■ Aim of the task:
Word for word, restate the lines from the start of the data down to the line with "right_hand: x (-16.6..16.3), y", both included.

***** Input records

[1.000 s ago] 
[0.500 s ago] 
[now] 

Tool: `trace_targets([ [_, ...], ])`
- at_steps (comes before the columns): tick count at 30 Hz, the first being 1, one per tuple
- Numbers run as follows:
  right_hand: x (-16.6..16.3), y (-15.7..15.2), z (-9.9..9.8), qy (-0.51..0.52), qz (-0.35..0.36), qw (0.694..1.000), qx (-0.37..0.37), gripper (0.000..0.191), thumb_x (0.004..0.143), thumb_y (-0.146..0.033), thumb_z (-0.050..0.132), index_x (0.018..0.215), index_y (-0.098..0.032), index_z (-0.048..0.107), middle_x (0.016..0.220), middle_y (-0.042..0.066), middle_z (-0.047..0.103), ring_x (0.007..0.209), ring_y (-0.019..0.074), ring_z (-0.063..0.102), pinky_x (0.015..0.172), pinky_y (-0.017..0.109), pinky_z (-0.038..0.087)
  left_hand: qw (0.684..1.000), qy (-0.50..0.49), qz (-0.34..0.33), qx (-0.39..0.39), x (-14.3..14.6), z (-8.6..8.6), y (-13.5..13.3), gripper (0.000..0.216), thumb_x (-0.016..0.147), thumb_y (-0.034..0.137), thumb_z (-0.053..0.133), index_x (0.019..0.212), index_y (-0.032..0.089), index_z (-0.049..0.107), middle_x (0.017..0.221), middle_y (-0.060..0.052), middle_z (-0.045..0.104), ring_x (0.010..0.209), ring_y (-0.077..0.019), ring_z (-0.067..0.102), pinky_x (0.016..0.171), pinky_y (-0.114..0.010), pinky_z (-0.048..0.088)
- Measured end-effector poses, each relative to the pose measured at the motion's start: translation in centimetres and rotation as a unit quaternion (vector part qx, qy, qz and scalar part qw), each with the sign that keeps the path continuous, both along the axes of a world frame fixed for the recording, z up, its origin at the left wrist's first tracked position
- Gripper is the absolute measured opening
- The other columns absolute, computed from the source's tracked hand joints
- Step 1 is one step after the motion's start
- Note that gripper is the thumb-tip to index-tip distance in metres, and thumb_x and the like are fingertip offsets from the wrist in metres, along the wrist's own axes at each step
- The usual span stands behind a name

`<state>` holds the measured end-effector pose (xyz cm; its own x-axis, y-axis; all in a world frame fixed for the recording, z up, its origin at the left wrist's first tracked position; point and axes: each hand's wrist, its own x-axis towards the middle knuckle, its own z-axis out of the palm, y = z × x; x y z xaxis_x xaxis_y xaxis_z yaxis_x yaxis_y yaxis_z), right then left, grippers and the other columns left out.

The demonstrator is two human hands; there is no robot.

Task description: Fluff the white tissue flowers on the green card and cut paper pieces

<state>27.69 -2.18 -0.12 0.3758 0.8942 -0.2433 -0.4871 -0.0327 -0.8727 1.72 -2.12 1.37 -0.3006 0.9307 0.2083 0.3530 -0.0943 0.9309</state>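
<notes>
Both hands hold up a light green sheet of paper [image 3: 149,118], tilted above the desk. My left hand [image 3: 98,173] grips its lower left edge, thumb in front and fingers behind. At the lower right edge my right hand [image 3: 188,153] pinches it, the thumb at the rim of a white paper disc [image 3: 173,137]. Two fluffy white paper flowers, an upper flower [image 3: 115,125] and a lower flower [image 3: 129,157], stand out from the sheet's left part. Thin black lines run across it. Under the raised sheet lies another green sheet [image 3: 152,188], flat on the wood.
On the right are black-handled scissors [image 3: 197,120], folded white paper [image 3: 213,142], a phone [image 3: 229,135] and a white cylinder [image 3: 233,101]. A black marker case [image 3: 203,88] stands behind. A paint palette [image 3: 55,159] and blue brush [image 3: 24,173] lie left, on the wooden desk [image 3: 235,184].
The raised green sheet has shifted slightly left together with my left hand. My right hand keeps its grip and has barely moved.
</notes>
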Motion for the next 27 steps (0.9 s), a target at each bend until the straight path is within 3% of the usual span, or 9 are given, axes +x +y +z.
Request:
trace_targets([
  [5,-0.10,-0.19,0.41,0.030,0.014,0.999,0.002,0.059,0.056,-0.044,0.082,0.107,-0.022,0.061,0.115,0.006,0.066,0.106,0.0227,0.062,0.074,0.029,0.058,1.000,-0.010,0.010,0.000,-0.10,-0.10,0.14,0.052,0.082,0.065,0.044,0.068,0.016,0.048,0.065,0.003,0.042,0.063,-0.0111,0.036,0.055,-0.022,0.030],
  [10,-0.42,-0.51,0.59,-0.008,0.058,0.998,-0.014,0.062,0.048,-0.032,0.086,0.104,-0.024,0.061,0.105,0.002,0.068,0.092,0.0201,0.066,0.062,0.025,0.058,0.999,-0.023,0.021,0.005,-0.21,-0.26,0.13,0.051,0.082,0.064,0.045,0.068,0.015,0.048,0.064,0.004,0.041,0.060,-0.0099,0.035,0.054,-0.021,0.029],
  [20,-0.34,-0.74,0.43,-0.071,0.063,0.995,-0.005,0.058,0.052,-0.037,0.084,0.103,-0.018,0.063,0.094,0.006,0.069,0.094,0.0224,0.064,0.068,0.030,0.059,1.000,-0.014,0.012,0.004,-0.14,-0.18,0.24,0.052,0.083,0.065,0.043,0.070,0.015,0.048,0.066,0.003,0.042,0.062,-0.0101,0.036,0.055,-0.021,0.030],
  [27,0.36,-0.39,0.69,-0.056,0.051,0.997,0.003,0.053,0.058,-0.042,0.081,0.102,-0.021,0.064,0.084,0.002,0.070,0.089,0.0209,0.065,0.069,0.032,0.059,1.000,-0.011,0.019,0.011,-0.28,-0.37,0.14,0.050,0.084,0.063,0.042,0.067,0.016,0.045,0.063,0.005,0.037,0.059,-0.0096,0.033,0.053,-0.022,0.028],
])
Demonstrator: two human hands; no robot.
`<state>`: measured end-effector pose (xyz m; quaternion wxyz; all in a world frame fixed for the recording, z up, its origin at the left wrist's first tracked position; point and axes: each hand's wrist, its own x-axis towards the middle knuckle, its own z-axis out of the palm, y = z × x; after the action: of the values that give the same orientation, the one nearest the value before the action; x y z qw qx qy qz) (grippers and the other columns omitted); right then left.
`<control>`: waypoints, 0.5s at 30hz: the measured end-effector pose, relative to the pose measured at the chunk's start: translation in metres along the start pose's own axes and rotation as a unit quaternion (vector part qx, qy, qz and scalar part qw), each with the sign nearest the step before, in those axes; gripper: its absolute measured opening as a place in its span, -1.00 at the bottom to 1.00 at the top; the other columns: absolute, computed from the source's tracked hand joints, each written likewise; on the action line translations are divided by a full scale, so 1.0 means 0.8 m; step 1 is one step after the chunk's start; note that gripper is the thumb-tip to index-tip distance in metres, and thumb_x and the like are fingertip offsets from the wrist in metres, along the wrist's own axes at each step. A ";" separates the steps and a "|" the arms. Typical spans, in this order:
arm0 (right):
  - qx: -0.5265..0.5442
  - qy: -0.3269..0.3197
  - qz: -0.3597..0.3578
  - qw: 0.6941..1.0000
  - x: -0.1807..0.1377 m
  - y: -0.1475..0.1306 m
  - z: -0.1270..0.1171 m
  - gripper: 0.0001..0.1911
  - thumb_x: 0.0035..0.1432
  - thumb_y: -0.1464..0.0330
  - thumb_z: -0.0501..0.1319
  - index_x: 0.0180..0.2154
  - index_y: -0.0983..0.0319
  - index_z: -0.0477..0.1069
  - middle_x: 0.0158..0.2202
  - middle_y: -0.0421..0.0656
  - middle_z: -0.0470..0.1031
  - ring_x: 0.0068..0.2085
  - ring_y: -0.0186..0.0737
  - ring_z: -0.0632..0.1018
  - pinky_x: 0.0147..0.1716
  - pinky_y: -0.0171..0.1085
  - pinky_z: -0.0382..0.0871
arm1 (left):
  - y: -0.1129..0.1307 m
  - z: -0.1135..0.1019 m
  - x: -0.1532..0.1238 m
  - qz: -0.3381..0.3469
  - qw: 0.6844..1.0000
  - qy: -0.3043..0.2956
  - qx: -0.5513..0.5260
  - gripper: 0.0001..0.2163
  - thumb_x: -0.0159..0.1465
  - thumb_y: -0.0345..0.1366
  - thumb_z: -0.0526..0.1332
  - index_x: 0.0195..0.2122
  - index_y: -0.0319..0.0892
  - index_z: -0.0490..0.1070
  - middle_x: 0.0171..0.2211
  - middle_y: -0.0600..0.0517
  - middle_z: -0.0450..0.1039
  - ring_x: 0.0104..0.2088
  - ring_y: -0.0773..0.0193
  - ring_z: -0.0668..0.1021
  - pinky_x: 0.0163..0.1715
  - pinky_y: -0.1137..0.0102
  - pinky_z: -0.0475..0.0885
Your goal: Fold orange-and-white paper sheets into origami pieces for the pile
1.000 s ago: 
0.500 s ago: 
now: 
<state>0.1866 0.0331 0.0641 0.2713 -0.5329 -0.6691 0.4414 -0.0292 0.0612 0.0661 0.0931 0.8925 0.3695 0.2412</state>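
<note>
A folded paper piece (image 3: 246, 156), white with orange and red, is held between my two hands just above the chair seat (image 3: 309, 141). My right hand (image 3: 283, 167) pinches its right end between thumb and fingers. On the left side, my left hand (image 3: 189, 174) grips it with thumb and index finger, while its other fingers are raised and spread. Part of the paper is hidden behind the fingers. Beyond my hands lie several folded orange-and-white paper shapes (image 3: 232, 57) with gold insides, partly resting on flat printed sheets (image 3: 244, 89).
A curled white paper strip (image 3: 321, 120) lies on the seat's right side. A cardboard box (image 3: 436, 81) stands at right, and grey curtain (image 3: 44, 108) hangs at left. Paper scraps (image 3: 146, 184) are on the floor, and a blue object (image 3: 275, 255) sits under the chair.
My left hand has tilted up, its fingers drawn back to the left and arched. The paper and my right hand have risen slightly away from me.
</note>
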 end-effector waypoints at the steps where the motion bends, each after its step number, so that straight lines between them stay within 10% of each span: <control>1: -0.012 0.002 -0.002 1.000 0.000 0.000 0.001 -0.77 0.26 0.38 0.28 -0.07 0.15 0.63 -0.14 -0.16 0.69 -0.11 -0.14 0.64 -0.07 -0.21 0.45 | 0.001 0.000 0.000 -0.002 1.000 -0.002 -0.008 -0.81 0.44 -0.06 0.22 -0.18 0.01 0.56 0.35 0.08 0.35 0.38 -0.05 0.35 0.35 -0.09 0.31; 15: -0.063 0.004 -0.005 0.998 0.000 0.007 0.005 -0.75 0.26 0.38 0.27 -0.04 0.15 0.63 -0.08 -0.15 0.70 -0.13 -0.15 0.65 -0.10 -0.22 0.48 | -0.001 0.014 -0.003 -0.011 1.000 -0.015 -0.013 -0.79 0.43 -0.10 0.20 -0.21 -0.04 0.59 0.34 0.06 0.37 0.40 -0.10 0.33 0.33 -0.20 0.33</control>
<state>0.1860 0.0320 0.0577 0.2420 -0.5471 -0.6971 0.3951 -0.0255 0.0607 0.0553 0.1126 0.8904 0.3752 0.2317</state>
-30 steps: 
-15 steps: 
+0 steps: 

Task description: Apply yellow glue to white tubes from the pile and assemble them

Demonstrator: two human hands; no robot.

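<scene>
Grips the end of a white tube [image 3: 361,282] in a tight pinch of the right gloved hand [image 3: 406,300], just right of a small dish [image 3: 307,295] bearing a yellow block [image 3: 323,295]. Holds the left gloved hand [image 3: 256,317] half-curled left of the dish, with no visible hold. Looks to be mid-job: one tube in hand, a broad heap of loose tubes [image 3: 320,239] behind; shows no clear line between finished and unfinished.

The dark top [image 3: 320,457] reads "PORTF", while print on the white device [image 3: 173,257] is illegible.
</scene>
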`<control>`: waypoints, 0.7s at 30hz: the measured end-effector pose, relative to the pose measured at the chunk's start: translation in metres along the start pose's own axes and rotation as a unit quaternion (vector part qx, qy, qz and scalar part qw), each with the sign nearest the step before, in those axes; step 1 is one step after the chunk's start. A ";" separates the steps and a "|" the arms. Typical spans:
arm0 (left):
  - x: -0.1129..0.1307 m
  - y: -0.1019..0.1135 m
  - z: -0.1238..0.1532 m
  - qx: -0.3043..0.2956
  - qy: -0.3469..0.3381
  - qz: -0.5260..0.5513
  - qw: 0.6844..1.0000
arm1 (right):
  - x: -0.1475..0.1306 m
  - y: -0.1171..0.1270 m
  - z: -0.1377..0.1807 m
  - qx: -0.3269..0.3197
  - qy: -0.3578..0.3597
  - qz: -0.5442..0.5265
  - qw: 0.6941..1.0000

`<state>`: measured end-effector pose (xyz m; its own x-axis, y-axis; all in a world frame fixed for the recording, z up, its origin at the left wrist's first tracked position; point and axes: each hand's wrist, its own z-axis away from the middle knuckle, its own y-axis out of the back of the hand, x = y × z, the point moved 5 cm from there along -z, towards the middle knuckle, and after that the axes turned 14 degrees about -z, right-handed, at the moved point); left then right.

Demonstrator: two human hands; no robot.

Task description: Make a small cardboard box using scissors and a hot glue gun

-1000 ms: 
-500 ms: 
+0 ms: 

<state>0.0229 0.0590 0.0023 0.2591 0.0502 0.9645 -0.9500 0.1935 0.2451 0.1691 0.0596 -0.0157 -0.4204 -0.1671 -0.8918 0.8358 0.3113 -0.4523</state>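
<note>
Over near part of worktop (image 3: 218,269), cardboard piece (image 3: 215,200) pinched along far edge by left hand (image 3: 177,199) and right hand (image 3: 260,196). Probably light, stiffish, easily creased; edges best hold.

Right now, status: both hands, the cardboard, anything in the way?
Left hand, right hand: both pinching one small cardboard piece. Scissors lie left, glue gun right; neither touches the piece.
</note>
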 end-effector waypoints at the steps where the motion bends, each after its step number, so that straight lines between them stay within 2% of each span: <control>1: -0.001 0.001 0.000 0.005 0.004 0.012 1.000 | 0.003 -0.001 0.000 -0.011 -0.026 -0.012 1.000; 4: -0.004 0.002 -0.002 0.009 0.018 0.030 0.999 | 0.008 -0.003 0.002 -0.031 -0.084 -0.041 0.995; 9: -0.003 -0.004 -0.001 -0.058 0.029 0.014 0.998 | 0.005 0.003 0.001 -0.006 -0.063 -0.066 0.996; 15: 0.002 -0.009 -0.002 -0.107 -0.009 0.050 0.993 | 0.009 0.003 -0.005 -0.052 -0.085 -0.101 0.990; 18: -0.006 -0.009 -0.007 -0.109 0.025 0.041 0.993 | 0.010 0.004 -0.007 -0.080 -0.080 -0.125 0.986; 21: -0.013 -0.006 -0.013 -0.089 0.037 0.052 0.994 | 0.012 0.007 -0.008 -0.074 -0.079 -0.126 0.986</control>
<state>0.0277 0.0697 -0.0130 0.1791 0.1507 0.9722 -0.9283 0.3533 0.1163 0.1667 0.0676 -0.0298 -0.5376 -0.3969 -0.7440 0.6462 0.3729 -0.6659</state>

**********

■ Problem solution:
[1.000 s ago] 
[0.500 s ago] 
[now] 

Tool: `trace_targets([ [_, ...], ])`
- at_steps (comes before the columns): tick count at 30 Hz, the first being 1, one per tuple
- Numbers run as follows:
  right_hand: x (-16.6..16.3), y (-15.7..15.2), z (-9.9..9.8), qy (-0.51..0.52), qz (-0.35..0.36), qw (0.694..1.000), qx (-0.37..0.37), gripper (0.000..0.191), thumb_x (0.004..0.143), thumb_y (-0.146..0.033), thumb_z (-0.050..0.132), index_x (0.018..0.215), index_y (-0.098..0.032), index_z (-0.048..0.107), middle_x (0.016..0.220), middle_y (-0.042..0.066), middle_z (-0.047..0.103), ring_x (0.007..0.209), ring_y (-0.019..0.074), ring_z (-0.063..0.102), pinky_x (0.015..0.172), pinky_y (-0.017..0.109), pinky_z (-0.038..0.087)

Here the output is complete.